Before we get started, it might be useful to share some introductory details on vCOPS (vCenter Operations Manager). It can be installed as a plug-in in your current vSphere environment. After some minimal configuration it will be up and running. vCOPS works best after it has been in the environment for at least a few weeks. Its usefulness does not necessarily lie in finding outright errors (although it can do that), but in finding anomalies in your environment. It “learns” the environment and can point out what is out of the norm. There are three core scores that are given on the main dashboard as shown in Figure A.
Figure A
VMware calls these core elements badges. There’s the health badge that shows immediate problems, the risk badge that shows future problems, and the efficiency badge that shows opportunities to optimize. There are then subcategories under each of these badges which contribute to the scores.
In the live demo, they offered up three scenarios to show the value of the tool. The first showed how to find what’s causing the slow performance of a workload as shown in the steps below.
- In the search field found in the upper-right corner, type in the name of the VM that is slow.
- Under the Alerts pane there is an option to filter by workload. Click on the workload filter.
- Find the workload alert and then click on it.
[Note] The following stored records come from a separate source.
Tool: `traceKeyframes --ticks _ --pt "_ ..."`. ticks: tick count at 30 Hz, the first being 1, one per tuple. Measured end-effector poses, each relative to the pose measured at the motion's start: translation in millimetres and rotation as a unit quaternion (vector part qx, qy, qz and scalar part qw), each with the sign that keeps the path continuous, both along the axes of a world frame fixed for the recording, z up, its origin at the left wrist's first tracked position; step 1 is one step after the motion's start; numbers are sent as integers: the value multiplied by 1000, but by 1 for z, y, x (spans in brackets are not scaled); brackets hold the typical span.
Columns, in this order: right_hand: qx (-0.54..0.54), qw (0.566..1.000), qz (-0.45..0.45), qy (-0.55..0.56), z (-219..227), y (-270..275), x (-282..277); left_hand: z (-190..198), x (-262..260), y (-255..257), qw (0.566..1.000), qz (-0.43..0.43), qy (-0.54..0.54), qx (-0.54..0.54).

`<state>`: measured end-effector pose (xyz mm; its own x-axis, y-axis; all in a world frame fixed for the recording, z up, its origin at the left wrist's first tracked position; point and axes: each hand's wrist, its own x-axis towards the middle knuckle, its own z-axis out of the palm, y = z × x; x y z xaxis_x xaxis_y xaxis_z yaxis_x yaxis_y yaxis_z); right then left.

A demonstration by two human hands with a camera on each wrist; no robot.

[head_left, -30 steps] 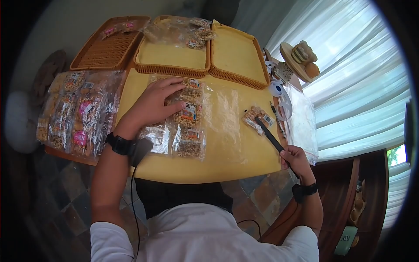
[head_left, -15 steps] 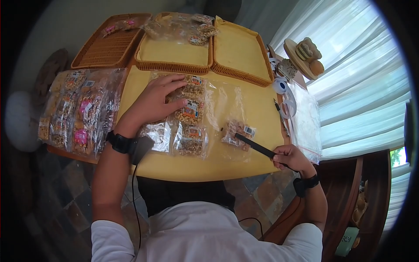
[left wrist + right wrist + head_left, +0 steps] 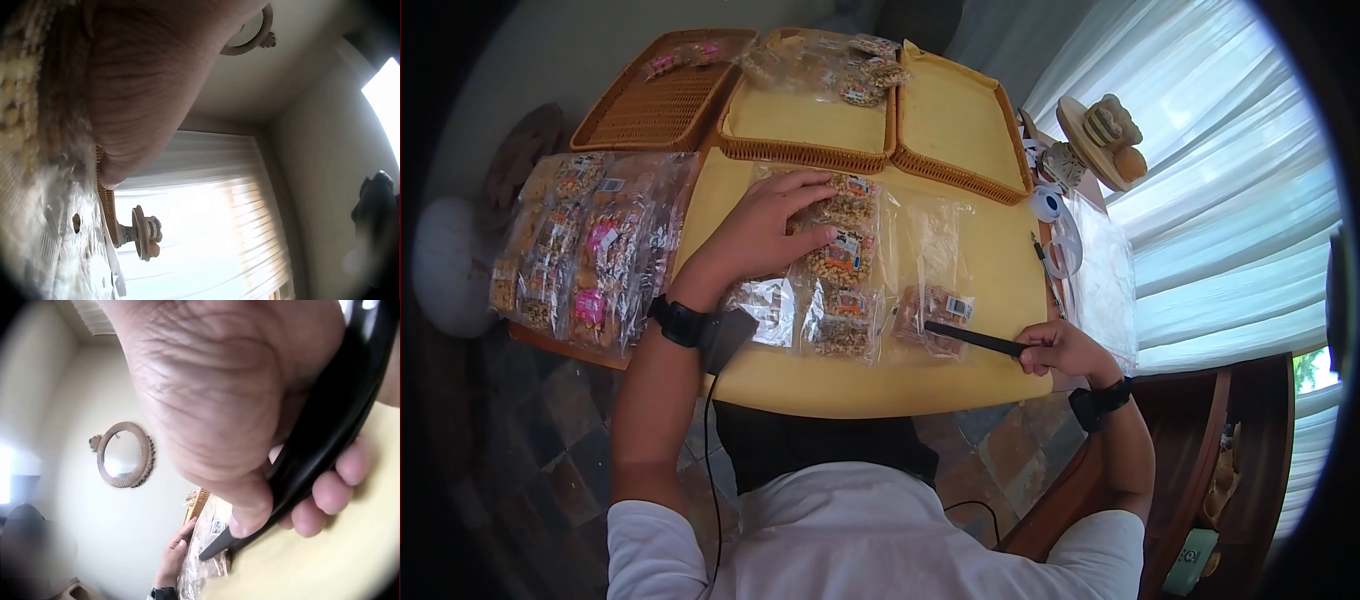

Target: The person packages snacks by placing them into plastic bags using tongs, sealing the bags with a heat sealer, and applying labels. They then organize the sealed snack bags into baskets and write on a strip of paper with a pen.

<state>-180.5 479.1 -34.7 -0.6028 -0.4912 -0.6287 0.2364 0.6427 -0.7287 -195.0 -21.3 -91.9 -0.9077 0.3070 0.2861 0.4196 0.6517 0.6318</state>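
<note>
My left hand (image 3: 770, 230) rests, fingers spread, on clear-wrapped packets of nut-like pieces (image 3: 840, 255) laid in rows on the yellow cloth. In the left wrist view, shiny wrapping (image 3: 56, 206) lies beside the hand. The right hand (image 3: 1062, 350) grips a pair of long black tongs (image 3: 980, 340), thumb on one side and fingers curled round the other, as the right wrist view shows. At the tongs' tips is a small clear packet with a barcode label (image 3: 940, 305), low over the cloth beside the rows and overlapping a clear plastic sheet (image 3: 940, 235).
Three shallow wicker baskets (image 3: 960, 180) stand along the back; the middle one holds several packets. More packed bags (image 3: 590, 250) lie at the table's left. White tape (image 3: 1064, 250), a pen (image 3: 1038, 245) and clear plastic bags (image 3: 1105, 290) are at the right edge.
The right hand with the tongs has swung left and a little toward the body, carrying the small packet from the right side to beside the rows. The left hand stays in place.
</note>
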Motion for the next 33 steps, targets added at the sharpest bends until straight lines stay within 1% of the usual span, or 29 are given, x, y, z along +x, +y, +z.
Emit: traceKeyframes --ticks 2,5,7,9,12,16,17,19,20,22,23,27,33 --pt "4 1000 14 9 9 0 3 -1 0 2 1000 4 6 12" --pt "10 1000 24 10 20 17 0 -2 0 2 1000 9 15 22" --pt "60 998 -5 -15 27 34 -3 0 0 1 1000 9 17 21" --pt "62 998 -24 -5 26 42 -4 1 0 1 1000 3 -3 1" --pt "55 997 -57 10 17 44 -1 1 0 1 1000 11 -1 -12" --pt "35 996 -78 6 3 42 1 0 0 1 1000 10 0 -2" --pt "35 996 -77 7 2 41 3 0 0 0 1000 7 -1 0" --pt "17 996 -76 -45 3 34 9 0 0 0 1000 3 -1 3" --pt "17 996 -76 -45 4 31 12 0 -1 0 1000 3 0 1" --pt "3 995 -56 -85 6 24 18 -1 -1 0 1000 1 1 -1" --pt "-9 996 -39 -75 5 22 20 -3 -2 0 1000 4 4 -1" --pt "2 998 -22 -66 4 24 21 -2 -2 1 1000 6 4 -4" --pt "42 996 4 -74 32 27 14 2 0 1 1000 7 -1 -2"
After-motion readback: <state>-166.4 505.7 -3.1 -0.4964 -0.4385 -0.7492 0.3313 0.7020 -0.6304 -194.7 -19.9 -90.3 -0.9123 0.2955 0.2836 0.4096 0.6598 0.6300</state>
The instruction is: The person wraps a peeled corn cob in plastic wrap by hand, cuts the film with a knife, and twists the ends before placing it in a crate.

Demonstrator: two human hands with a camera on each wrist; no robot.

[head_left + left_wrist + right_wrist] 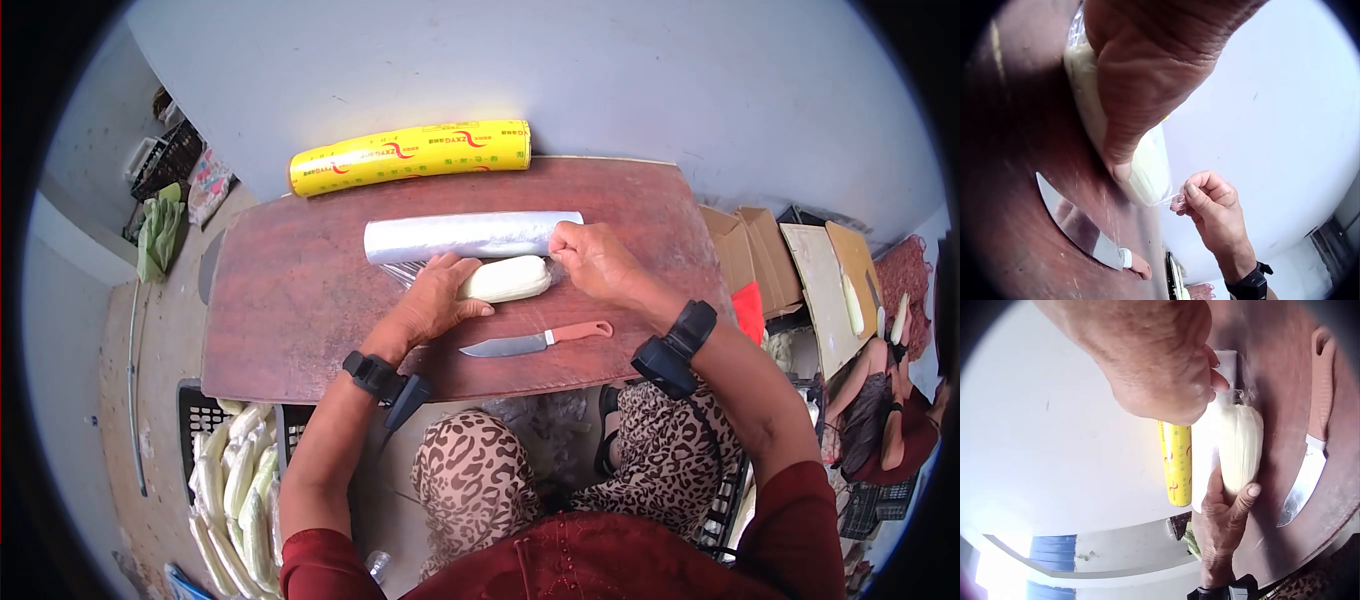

- From here you can see the symptoms, such as heavy disk I/O.
- Now click on the Operation Tab.
- Check out the Workload section and you can see that the datastore “skittle” (icon representing the datastore) is red.
- Click on the datastore skittle and click details.
- Click on the Analysis tab and select Storage as a focus area then filter by VM.
- You can see that the color is based on latency, and if your problem is storage latency you’ll see it in here.
- You can deduce that you either need faster storage or more spindles because the current datastore can’t handle the VM workload.
- Search for the problematic VM by name.
- By looking at the dashboard you will be able to see the workload is very high and it’s hitting the memory pretty hard. Although you can see this right in the dashboard, you may want to see if this is a common issue with this machine.
- Click on the Planning Tab. then click on the Stress badge
- Here you’ll be able to see how much of the time memory has been undersized. So if your memory is showing that it’s been undersized for 80% of the time, it may be time to add more memory!
- Search for the problematic VM
- Click on the red VM skittle under the Operations tab.
- Click on the host of the VM and you’ll be able to see the CPU is showing as red.
- Click on the CPU
- Click on the Events tab
- There is a time window that can be changed if necessary. You’ll want to look for the time where the graph changes from green to red. This is most likely when the change was made to your VM.
- Drill in to where the change is and look at the events list.
- In the events list, you’ll be able to see if something was installed, like an antivirus. This installation or restart, etc., will most likely be the reason the CPU kept spiking and started showing red in vCOPS. As mentioned above, if you combine this with vCenter Configuration Manager, you can actually find out which user made the change and roll it back in one click!